**** Provided records ****
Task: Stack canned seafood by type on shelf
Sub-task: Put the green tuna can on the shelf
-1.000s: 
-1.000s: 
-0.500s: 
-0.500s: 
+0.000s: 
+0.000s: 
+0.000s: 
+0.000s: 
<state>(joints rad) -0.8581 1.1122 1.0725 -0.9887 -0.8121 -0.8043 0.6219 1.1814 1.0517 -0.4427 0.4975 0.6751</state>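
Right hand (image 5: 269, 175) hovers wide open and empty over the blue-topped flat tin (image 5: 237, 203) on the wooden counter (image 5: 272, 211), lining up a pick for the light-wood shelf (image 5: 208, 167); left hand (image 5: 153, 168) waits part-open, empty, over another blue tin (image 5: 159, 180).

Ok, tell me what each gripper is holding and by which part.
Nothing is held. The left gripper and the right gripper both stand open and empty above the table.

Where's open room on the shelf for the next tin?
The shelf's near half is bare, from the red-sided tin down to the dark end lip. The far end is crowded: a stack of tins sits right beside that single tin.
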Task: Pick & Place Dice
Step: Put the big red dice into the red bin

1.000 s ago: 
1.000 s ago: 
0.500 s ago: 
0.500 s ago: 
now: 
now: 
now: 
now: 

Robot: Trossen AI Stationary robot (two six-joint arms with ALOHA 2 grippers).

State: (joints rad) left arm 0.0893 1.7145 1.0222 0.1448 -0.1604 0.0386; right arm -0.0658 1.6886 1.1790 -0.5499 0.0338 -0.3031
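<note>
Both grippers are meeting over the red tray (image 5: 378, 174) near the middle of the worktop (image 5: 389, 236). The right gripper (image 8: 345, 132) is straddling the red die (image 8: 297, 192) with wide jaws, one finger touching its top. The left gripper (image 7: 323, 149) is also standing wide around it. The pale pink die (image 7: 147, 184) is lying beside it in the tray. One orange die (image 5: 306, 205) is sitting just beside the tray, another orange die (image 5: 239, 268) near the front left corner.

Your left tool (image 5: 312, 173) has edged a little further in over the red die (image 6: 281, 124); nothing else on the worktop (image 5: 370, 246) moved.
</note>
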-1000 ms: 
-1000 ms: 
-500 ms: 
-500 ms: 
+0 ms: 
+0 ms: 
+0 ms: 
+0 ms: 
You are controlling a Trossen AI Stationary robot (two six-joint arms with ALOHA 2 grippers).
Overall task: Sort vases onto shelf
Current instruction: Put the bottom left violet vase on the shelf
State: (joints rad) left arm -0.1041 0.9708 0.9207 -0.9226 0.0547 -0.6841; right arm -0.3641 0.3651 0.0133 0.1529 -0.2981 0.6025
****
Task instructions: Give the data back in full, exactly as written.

Problem solution:
Task: Stack canned seafood by type on shelf
Sub-task: Put the green tuna can on the shelf
-1.000s: 
-1.000s: 
-0.500s: 
-0.500s: 
+0.000s: 
+0.000s: 
+0.000s: 
+0.000s: 
<state>(joints rad) -0.8581 1.1122 1.0725 -0.9887 -0.8121 -0.8043 0.6219 1.1814 1.0517 -0.4427 0.4975 0.6751</state>
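Right hand (image 5: 269, 175) hovers wide open and empty over the blue-topped flat tin (image 5: 237, 203) on the wooden counter (image 5: 272, 211), lining up a pick for the light-wood shelf (image 5: 208, 167); left hand (image 5: 153, 168) waits part-open, empty, over another blue tin (image 5: 159, 180).

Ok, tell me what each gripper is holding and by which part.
Nothing is held. The left gripper and the right gripper both stand open and empty above the table.

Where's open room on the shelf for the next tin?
The shelf's near half is bare, from the red-sided tin down to the dark end lip. The far end is crowded: a stack of tins sits right beside that single tin.
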Task: Pick & Place Dice
Step: Put the big red dice into the red bin

1.000 s ago: 
1.000 s ago: 
0.500 s ago: 
0.500 s ago: 
now: 
now: 
now: 
now: 

Robot: Trossen AI Stationary robot (two six-joint arms with ALOHA 2 grippers).

State: (joints rad) left arm 0.0893 1.7145 1.0222 0.1448 -0.1604 0.0386; right arm -0.0658 1.6886 1.1790 -0.5499 0.0338 -0.3031
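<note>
Both grippers are meeting over the red tray (image 5: 378, 174) near the middle of the worktop (image 5: 389, 236). The right gripper (image 8: 345, 132) is straddling the red die (image 8: 297, 192) with wide jaws, one finger touching its top. The left gripper (image 7: 323, 149) is also standing wide around it. The pale pink die (image 7: 147, 184) is lying beside it in the tray. One orange die (image 5: 306, 205) is sitting just beside the tray, another orange die (image 5: 239, 268) near the front left corner.

Your left tool (image 5: 312, 173) has edged a little further in over the red die (image 6: 281, 124); nothing else on the worktop (image 5: 370, 246) moved.
</note>
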-1000 ms: 
-1000 ms: 
-500 ms: 
-500 ms: 
+0 ms: 
+0 ms: 
+0 ms: 
+0 ms: 
You are controlling a Trossen AI Stationary robot (two six-joint arms with ALOHA 2 grippers).
Overall task: Sort vases onto shelf
Current instruction: Put the bottom left violet vase on the shelf
State: (joints rad) left arm -0.1041 0.9708 0.9207 -0.9226 0.0547 -0.6841; right arm -0.3641 0.3651 0.0133 0.1529 -0.2981 0.6025

This answer requires nothing else.